**TASK PROMPT:** Here are the records. Write out exactly the lines between the one holding "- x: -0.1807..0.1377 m" and the one holding "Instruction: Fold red", inclusive.

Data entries

-.-.-

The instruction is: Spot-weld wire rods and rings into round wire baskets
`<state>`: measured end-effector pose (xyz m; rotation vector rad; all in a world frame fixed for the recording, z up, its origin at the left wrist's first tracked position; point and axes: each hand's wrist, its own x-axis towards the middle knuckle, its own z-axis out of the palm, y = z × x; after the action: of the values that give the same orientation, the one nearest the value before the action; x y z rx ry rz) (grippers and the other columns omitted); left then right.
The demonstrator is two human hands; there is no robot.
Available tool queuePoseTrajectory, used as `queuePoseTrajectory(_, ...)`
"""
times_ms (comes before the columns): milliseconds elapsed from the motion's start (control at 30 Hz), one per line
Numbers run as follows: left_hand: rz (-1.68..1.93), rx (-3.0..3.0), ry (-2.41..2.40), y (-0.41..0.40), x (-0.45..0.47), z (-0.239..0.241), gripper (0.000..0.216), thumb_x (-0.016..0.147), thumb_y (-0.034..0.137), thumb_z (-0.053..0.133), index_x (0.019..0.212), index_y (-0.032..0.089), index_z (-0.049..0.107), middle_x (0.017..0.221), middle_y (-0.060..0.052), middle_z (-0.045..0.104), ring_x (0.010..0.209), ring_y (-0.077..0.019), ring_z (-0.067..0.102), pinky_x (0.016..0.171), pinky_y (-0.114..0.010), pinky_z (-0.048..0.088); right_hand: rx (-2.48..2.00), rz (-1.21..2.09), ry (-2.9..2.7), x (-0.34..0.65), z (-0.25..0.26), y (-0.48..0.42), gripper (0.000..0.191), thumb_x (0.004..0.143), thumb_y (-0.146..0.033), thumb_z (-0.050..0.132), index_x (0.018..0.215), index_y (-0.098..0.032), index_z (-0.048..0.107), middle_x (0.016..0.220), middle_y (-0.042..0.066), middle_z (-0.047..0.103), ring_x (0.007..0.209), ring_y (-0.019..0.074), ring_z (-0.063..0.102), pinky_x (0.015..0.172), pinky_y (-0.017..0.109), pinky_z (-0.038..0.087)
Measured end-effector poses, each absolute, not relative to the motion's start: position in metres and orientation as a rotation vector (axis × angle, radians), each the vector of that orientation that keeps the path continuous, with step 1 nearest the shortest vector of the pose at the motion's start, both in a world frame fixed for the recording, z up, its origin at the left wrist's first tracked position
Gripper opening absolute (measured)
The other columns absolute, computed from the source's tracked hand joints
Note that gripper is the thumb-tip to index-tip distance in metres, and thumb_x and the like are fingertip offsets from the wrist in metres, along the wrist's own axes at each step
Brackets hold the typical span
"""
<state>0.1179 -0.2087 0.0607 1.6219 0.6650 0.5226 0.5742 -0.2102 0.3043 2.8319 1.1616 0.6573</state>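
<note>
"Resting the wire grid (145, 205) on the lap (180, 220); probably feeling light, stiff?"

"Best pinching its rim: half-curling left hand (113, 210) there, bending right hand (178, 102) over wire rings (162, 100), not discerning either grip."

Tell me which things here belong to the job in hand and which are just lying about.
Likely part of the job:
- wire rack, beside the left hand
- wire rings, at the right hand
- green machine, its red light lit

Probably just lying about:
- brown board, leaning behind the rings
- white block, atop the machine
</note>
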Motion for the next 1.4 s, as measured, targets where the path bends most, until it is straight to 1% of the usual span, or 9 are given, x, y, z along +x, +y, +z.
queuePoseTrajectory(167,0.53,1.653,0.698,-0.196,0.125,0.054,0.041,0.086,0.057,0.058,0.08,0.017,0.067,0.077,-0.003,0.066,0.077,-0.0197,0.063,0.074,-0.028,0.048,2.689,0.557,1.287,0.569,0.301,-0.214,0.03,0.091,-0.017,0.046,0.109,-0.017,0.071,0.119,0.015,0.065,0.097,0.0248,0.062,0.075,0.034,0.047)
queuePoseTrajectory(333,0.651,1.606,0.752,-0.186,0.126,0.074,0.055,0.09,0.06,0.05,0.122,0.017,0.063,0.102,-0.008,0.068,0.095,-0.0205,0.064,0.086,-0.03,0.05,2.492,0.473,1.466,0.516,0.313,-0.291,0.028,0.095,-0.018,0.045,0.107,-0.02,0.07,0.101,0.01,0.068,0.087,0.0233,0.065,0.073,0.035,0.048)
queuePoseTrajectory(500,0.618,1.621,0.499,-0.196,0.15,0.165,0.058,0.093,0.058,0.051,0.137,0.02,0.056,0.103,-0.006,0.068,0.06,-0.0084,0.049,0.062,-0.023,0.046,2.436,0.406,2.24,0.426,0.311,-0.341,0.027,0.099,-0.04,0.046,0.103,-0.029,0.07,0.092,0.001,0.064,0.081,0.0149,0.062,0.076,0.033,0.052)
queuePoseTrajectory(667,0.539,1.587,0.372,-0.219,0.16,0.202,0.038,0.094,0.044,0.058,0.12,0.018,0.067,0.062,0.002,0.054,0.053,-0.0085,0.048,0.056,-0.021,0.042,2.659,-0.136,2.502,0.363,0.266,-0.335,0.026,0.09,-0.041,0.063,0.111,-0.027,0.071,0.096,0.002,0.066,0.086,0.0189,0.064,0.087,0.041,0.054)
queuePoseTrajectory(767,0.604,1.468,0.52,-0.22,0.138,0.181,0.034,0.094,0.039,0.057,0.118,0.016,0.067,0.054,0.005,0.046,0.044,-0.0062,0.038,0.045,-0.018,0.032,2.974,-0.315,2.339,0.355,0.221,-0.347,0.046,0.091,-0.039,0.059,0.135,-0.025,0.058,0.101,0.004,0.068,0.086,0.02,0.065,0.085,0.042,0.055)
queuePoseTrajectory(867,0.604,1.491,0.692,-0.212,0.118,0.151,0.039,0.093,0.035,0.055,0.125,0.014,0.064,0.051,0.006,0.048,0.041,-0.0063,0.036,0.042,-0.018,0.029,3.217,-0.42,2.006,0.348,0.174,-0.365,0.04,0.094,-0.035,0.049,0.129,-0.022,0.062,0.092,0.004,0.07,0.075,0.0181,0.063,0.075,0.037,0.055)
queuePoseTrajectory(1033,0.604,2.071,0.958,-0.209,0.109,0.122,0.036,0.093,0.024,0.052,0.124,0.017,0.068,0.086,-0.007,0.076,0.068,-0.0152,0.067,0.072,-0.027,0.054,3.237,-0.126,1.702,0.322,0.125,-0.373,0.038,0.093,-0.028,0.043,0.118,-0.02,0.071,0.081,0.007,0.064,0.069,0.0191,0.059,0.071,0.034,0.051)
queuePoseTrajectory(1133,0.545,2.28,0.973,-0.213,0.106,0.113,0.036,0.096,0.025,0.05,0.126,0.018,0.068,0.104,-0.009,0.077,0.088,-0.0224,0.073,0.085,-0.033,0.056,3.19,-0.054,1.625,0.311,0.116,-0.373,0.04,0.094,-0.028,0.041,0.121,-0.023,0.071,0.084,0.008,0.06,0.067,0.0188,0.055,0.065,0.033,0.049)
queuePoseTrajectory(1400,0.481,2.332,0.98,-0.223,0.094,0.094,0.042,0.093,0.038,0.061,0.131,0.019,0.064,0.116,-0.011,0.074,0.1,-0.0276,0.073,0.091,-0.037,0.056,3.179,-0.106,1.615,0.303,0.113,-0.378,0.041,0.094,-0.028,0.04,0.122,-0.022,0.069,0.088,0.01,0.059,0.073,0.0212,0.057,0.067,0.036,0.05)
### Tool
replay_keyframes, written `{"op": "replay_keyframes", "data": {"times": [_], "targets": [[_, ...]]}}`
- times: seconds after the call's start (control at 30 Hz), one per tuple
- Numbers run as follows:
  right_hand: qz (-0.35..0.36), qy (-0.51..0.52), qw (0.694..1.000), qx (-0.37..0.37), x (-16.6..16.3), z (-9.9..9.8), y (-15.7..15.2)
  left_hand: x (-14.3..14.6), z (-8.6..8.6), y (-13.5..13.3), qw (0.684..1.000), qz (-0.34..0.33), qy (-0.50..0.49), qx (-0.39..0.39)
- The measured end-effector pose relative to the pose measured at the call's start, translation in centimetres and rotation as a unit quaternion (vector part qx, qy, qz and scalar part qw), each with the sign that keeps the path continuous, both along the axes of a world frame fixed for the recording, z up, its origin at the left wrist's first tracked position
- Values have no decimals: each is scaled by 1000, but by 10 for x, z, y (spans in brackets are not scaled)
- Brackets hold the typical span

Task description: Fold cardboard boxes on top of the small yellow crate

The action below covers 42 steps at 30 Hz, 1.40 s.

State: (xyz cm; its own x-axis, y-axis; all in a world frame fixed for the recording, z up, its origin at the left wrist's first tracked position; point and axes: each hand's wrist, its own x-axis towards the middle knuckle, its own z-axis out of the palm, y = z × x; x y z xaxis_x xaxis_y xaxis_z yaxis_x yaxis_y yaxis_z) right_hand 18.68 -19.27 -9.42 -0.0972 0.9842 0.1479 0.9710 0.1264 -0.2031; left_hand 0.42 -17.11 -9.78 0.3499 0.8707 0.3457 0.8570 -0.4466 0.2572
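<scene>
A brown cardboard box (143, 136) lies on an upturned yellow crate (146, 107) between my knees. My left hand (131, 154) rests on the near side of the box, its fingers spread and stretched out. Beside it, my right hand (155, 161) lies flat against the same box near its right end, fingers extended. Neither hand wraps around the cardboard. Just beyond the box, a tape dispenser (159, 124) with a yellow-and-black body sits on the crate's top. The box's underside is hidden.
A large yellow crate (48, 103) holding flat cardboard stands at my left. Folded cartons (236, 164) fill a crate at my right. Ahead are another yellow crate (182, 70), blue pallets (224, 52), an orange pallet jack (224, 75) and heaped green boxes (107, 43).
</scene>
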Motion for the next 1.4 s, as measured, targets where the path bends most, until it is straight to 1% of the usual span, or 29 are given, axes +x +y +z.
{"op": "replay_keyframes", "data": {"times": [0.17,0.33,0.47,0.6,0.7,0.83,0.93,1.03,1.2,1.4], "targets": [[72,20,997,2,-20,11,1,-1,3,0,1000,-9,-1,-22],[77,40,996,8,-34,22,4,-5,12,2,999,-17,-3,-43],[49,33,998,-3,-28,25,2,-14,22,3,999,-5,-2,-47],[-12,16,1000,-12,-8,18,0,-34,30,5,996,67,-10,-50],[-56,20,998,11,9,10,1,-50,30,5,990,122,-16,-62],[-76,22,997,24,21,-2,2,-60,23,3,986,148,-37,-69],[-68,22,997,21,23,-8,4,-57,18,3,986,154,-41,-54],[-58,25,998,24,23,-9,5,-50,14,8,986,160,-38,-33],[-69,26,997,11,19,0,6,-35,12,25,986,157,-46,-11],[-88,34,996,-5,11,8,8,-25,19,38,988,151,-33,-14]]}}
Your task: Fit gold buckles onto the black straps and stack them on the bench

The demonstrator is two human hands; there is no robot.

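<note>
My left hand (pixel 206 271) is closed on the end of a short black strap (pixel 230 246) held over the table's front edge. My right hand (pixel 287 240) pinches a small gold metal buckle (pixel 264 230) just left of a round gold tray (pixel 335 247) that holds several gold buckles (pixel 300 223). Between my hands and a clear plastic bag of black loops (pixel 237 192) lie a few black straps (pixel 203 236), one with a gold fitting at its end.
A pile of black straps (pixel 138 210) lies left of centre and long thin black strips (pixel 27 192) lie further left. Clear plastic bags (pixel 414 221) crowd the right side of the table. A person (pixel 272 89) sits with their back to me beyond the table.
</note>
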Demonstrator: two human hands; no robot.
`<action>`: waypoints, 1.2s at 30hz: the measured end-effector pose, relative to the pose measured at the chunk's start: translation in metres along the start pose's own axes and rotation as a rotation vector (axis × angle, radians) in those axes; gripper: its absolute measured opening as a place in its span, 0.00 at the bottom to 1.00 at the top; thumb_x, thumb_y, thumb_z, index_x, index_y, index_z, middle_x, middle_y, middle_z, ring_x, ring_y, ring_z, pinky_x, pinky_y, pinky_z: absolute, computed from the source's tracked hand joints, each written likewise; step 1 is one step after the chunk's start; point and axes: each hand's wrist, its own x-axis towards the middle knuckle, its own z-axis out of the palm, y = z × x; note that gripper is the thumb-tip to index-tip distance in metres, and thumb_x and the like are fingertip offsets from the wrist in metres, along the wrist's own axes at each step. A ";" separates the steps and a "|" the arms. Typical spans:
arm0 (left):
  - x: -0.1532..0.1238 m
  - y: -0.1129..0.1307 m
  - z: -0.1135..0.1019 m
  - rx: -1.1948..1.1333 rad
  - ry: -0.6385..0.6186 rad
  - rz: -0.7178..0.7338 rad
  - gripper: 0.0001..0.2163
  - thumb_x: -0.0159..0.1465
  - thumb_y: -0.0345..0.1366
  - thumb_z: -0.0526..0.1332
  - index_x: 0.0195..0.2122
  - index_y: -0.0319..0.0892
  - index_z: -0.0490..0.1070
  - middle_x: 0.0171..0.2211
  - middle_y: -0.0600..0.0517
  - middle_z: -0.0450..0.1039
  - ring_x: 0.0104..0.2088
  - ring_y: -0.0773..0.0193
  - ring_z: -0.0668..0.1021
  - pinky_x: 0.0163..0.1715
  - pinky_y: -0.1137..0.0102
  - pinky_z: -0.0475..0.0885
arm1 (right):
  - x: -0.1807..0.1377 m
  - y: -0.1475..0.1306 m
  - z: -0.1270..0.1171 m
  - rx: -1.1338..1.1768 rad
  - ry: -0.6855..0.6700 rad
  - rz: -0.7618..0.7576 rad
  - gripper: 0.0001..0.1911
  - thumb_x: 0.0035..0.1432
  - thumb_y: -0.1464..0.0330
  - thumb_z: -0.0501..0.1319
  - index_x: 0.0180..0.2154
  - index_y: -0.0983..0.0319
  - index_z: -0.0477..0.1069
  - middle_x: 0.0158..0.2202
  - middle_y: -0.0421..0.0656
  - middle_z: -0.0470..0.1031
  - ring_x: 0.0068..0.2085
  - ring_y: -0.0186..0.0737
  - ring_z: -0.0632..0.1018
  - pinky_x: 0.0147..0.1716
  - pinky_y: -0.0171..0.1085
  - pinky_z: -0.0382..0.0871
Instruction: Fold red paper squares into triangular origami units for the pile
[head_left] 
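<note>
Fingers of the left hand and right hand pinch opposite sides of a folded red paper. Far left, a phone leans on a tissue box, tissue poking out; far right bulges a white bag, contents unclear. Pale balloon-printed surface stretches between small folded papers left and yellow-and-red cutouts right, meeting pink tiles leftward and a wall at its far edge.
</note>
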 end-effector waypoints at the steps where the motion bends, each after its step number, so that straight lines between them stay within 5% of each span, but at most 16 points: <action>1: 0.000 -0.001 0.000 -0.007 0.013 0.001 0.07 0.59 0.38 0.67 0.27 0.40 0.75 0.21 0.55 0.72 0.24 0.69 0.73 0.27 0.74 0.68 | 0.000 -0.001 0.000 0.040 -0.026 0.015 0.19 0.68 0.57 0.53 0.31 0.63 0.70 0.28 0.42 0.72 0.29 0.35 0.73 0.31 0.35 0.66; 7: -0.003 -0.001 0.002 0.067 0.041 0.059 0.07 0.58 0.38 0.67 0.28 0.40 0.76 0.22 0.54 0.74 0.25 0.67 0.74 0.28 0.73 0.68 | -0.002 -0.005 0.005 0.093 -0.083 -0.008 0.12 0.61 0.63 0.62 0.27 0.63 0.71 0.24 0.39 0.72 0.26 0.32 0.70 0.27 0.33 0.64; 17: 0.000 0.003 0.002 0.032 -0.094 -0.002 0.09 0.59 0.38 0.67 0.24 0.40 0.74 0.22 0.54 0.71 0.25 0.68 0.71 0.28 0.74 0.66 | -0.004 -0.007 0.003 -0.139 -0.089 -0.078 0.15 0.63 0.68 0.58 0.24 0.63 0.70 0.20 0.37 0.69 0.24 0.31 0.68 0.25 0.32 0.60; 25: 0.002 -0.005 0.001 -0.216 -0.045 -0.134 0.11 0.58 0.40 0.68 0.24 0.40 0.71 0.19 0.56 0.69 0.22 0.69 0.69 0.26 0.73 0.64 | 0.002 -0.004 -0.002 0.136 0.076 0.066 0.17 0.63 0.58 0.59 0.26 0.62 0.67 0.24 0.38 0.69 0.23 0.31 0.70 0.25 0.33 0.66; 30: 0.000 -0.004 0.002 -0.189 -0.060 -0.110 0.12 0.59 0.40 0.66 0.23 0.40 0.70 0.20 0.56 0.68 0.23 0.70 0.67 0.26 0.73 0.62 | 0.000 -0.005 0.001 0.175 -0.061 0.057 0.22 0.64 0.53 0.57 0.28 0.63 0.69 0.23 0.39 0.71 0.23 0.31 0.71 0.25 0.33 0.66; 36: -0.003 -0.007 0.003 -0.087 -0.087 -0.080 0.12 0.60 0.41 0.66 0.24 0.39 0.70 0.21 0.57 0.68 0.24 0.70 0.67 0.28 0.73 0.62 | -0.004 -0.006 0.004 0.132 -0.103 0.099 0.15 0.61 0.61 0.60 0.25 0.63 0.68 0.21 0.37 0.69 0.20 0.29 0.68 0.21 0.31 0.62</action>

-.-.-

**TASK OUTPUT:**
  - x: -0.1807..0.1377 m
  - y: -0.1475..0.1306 m
  - z: -0.1270..0.1171 m
  - rx: -1.1338..1.1768 rad
  - ry: -0.6855..0.6700 rad
  - rz: -0.7618..0.7576 rad
  - gripper: 0.0001..0.1911
  - thumb_x: 0.0035..0.1432
  - thumb_y: -0.1464..0.0330
  - thumb_z: -0.0501..0.1319
  - index_x: 0.0180..0.2154
  - index_y: -0.0983..0.0319
  - index_z: -0.0477..0.1069
  - middle_x: 0.0158..0.2202
  - middle_y: -0.0421..0.0656
  - middle_z: -0.0470..0.1031
  - ring_x: 0.0068..0.2085
  - ring_y: -0.0186..0.0737
  - ring_z: -0.0632..0.1018
  - pinky_x: 0.0147..0.1716
  - pinky_y: -0.0171..0.1085
  - pinky_z: -0.0382..0.0871
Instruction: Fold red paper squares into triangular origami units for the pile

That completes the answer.